_WHAT THE TASK ASKS_.
Wherever a picture sits, omit it. Output the rest of the listing exactly.
::::::
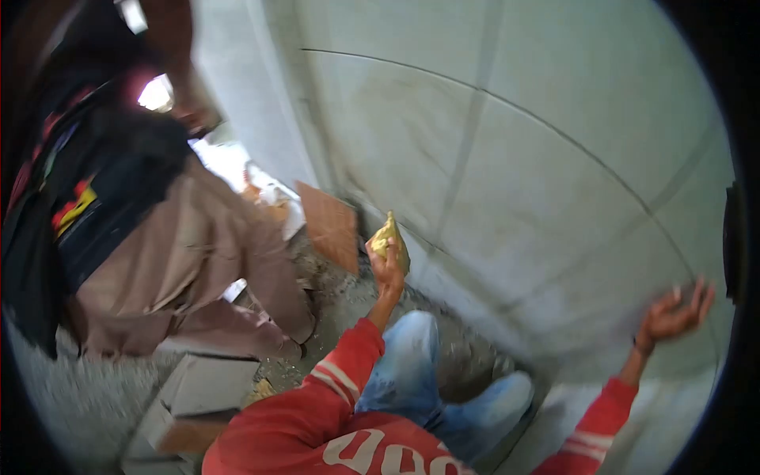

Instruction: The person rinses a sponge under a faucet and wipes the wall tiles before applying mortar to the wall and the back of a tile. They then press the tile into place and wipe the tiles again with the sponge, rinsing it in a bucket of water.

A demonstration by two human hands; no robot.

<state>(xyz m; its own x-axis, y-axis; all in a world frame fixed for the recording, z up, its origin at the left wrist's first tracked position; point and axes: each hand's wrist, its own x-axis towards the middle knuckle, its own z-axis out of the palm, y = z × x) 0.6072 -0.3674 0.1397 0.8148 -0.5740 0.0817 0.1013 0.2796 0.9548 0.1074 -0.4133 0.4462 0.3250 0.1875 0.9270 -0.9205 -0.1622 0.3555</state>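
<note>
My left hand is closed around a crumpled yellow piece with a pointed top, held up in front of the lower wall; its exact kind I cannot tell. Far to the right, my right hand holds nothing. Its fingers are apart and slightly blurred, and it overlaps the pale tiled wall in this view. Just left of the yellow piece, a brown tile leans upright near the foot of the wall.
At the left, another person in brown trousers and dark clothing is close by. Several tiles are stacked at lower left on the rough grey floor. Bright light enters through an opening behind that person.
</note>
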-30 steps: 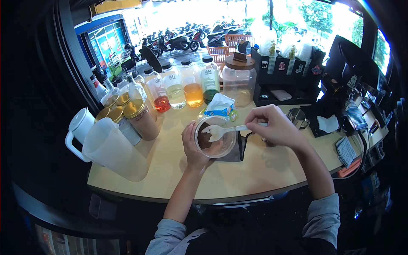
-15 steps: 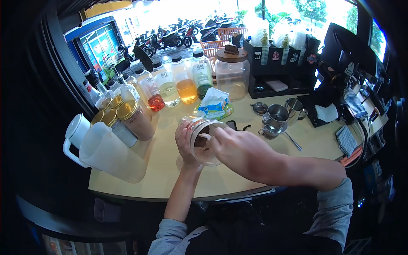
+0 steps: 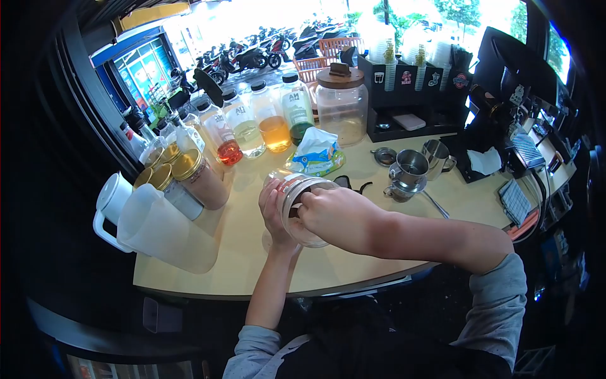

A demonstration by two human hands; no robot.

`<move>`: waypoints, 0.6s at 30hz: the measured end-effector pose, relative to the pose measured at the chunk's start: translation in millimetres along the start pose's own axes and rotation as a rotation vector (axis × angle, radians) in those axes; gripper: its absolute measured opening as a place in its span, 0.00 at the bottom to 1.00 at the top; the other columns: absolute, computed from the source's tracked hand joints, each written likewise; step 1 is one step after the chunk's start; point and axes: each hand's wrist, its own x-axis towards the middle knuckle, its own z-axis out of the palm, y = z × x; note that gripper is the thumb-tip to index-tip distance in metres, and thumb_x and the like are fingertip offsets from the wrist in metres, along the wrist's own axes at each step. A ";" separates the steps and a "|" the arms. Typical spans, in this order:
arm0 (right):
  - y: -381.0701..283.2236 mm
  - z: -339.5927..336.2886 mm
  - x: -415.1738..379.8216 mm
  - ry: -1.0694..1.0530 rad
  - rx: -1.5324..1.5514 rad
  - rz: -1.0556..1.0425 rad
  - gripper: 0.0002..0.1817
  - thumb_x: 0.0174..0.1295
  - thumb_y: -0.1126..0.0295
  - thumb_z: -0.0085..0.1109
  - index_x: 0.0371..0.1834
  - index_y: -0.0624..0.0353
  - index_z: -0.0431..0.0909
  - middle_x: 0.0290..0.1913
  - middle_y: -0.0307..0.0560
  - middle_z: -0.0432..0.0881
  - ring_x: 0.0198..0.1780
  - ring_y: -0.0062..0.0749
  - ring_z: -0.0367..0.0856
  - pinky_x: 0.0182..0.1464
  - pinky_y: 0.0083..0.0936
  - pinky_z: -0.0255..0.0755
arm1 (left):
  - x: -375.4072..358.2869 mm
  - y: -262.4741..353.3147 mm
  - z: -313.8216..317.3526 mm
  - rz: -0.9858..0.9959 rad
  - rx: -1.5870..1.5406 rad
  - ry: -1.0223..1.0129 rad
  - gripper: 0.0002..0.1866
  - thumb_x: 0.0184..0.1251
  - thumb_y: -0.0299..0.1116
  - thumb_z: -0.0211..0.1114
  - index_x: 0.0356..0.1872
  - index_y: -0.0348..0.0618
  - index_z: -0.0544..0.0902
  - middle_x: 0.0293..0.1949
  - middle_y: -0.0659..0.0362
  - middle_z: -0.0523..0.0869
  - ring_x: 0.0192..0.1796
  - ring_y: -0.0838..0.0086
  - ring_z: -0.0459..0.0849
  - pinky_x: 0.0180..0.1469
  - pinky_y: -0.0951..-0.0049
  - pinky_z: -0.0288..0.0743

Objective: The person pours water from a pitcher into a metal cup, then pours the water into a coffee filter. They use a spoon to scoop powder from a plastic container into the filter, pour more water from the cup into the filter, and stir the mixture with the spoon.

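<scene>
My left hand [image 3: 273, 211] is closed around the side of a clear jar [image 3: 314, 238], tilted with its mouth towards me and the right. Dark brown contents [image 3: 294, 211] show inside. My right hand [image 3: 331, 215] is closed, its fingers reaching into the jar's mouth. Whatever those fingers grip is hidden by the hand and the rim. Just behind the jar lies a pack of wet wipes [image 3: 315, 161] with a white tissue on top. Near it a small black item [image 3: 344, 182] rests on the table.
Left on the table [image 3: 243, 271] stand plastic pitchers [image 3: 158, 221] and gold-lidded jars [image 3: 201, 180]. Bottles of coloured liquid [image 3: 274, 132] and a wood-lidded jar [image 3: 341, 114] line the back. Metal cups [image 3: 410, 165], a spoon [image 3: 437, 205] and a black cup rack [image 3: 410, 95] are at right.
My right hand has moved slightly left and deeper into the jar's mouth. A pale slim piece seen below its fingers earlier is now hidden. My left hand keeps its hold.
</scene>
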 end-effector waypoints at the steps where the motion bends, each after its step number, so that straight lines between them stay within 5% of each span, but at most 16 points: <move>1: -0.3 -4.3 -1.1 -0.042 0.056 0.022 0.08 0.48 0.77 0.58 0.33 0.61 0.76 0.34 0.47 0.79 0.41 0.35 0.80 0.41 0.27 0.78 | -1.0 -0.1 0.5 -0.017 -0.010 0.006 0.36 0.54 0.34 0.70 0.61 0.40 0.59 0.58 0.48 0.68 0.62 0.53 0.68 0.65 0.53 0.64; 3: -0.7 -7.5 -2.7 -0.063 0.088 0.042 0.08 0.48 0.78 0.58 0.34 0.63 0.77 0.36 0.48 0.79 0.42 0.36 0.81 0.42 0.28 0.78 | -1.4 -0.6 -1.0 -0.035 -0.020 0.012 0.36 0.54 0.34 0.70 0.61 0.40 0.59 0.58 0.48 0.68 0.62 0.53 0.68 0.65 0.53 0.65; 5: -1.4 -12.3 -3.8 -0.082 0.121 0.064 0.09 0.48 0.79 0.59 0.35 0.64 0.77 0.37 0.49 0.79 0.43 0.37 0.81 0.43 0.29 0.78 | 0.0 -1.5 -5.8 0.005 0.064 -0.108 0.55 0.38 0.38 0.80 0.67 0.45 0.50 0.63 0.48 0.61 0.65 0.58 0.65 0.66 0.57 0.65; 14: 3.3 -19.0 -17.1 -0.121 0.248 0.090 0.09 0.49 0.81 0.56 0.35 0.67 0.76 0.38 0.51 0.78 0.41 0.43 0.82 0.42 0.32 0.78 | -6.1 -3.7 -1.6 -0.064 -0.064 -0.089 0.59 0.32 0.35 0.82 0.67 0.46 0.50 0.64 0.48 0.59 0.66 0.59 0.64 0.65 0.58 0.67; 18: 5.8 -21.7 -26.6 0.102 0.340 0.135 0.07 0.43 0.82 0.60 0.29 0.67 0.80 0.29 0.54 0.82 0.36 0.45 0.84 0.39 0.31 0.79 | -3.2 -2.1 -2.6 -0.056 -0.031 -0.089 0.61 0.30 0.34 0.83 0.67 0.47 0.50 0.64 0.49 0.58 0.65 0.59 0.64 0.65 0.58 0.67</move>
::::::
_WRITTEN ANSWER_.
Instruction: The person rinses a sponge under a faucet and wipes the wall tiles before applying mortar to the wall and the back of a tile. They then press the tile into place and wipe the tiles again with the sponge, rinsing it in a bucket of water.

A demonstration by two human hands; no robot.

<state>(xyz m; its own x-axis, y-axis; all in a world frame fixed for the recording, z up, its origin at the left wrist's first tracked position; point and axes: each hand's wrist, its own x-axis towards the middle knuckle, its own z-axis out of the palm, y = z × x) 0.6072 -0.3674 0.1397 0.8148 -0.5740 0.0817 0.1013 0.2796 0.9548 0.1074 -0.4133 0.4462 0.3250 0.1875 0.9270 -0.9205 -0.1622 0.3555</state>
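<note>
My left hand is closed around a crumpled yellow piece with a pointed top, held up in front of the lower wall; its exact kind I cannot tell. Far to the right, my right hand holds nothing. Its fingers are apart and slightly blurred, and it overlaps the pale tiled wall in this view. Just left of the yellow piece, a brown tile leans upright near the foot of the wall.
At the left, another person in brown trousers and dark clothing is close by. Several tiles are stacked at lower left on the rough grey floor. Bright light enters through an opening behind that person.
</note>
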-30 steps: 
-15 steps: 
+0 steps: 

A demonstration by two human hands; no robot.

`<move>`: waypoints, 0.6s at 30hz: the measured end-effector pose, relative to the pose measured at the chunk's start: translation in millimetres along the start pose's own axes and rotation as a rotation vector (axis × angle, radians) in those axes; gripper: its absolute measured opening as a place in its span, 0.00 at the bottom to 1.00 at the top; the other columns: absolute, computed from the source's tracked hand joints, each written likewise; step 1 is one step after the chunk's start; point and axes: each hand's wrist, its own x-axis towards the middle knuckle, its own z-axis out of the palm, y = z × x; note that gripper is the thumb-tip to index-tip distance in metres, and thumb_x and the like are fingertip offsets from the wrist in metres, along the wrist's own axes at each step. A ";" separates the steps and a "|" the arms. Typical spans, in this order:
arm0 (right):
  - y: -381.0701..283.2236 mm
  - z: -339.5927..336.2886 mm
  - x: -415.1738..379.8216 mm
  - ry: -1.0694..1.0530 rad
  - rx: -1.5324..1.5514 rad
  - rz: -1.0556..1.0425 rad
  - gripper: 0.0002..0.1817
  - thumb_x: 0.0174..0.1295
  - thumb_y: -0.1126..0.0295
  - thumb_z: -0.0085..0.1109
  - index_x: 0.0371..0.1834
  - index_y: -0.0624..0.0353
  - index_z: -0.0431..0.0909
  - middle_x: 0.0290..0.1913
  - middle_y: -0.0307..0.0560
  - middle_z: -0.0432..0.0881
  - ring_x: 0.0198..0.1780
  - ring_y: -0.0062..0.0749
  - ring_z: -0.0367..0.0856
  - pinky_x: 0.0182..0.1464
  - pinky_y: 0.0083..0.0936
  - pinky_z: -0.0255..0.0755
arm1 (left):
  - x: -375.4072..358.2869 mm
  - y: -262.4741..353.3147 mm
  - z: -313.8216..317.3526 mm
  - rz: -0.9858..0.9959 rad
  - rx: -1.5870..1.5406 rad
  - ry: -1.0223..1.0129 rad
  - gripper: 0.0002..0.1866
  - thumb_x: 0.0184..0.1251
  - thumb_y: -0.0299..0.1116
  - thumb_z: -0.0211..0.1114
  - index_x: 0.0356..0.1872
  - index_y: -0.0348..0.0618
  - index_z: -0.0544..0.0902
  - middle_x: 0.0293..0.1949
  - middle_y: -0.0659..0.0362
  - middle_z: -0.0523..0.0869
  - ring_x: 0.0192..0.1796
  - ring_y: -0.0838..0.0086
  - ring_z: -0.0459..0.0849
  - pinky_x: 0.0180..0.1469
  - pinky_y: -0.0951..-0.0049
  - pinky_z: -0.0288..0.0743

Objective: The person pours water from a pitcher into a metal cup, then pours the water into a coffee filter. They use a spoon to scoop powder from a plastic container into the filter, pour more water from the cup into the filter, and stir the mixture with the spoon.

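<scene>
My left hand [image 3: 273, 211] is closed around the side of a clear jar [image 3: 314, 238], tilted with its mouth towards me and the right. Dark brown contents [image 3: 294, 211] show inside. My right hand [image 3: 331, 215] is closed, its fingers reaching into the jar's mouth. Whatever those fingers grip is hidden by the hand and the rim. Just behind the jar lies a pack of wet wipes [image 3: 315, 161] with a white tissue on top. Near it a small black item [image 3: 344, 182] rests on the table.
Left on the table [image 3: 243, 271] stand plastic pitchers [image 3: 158, 221] and gold-lidded jars [image 3: 201, 180]. Bottles of coloured liquid [image 3: 274, 132] and a wood-lidded jar [image 3: 341, 114] line the back. Metal cups [image 3: 410, 165], a spoon [image 3: 437, 205] and a black cup rack [image 3: 410, 95] are at right.
My right hand has moved slightly left and deeper into the jar's mouth. A pale slim piece seen below its fingers earlier is now hidden. My left hand keeps its hold.
</scene>
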 end-effector waypoints at the steps where the motion bends, each after its step number, so that straight lines between them stay within 5% of each span, but at most 16 points: <move>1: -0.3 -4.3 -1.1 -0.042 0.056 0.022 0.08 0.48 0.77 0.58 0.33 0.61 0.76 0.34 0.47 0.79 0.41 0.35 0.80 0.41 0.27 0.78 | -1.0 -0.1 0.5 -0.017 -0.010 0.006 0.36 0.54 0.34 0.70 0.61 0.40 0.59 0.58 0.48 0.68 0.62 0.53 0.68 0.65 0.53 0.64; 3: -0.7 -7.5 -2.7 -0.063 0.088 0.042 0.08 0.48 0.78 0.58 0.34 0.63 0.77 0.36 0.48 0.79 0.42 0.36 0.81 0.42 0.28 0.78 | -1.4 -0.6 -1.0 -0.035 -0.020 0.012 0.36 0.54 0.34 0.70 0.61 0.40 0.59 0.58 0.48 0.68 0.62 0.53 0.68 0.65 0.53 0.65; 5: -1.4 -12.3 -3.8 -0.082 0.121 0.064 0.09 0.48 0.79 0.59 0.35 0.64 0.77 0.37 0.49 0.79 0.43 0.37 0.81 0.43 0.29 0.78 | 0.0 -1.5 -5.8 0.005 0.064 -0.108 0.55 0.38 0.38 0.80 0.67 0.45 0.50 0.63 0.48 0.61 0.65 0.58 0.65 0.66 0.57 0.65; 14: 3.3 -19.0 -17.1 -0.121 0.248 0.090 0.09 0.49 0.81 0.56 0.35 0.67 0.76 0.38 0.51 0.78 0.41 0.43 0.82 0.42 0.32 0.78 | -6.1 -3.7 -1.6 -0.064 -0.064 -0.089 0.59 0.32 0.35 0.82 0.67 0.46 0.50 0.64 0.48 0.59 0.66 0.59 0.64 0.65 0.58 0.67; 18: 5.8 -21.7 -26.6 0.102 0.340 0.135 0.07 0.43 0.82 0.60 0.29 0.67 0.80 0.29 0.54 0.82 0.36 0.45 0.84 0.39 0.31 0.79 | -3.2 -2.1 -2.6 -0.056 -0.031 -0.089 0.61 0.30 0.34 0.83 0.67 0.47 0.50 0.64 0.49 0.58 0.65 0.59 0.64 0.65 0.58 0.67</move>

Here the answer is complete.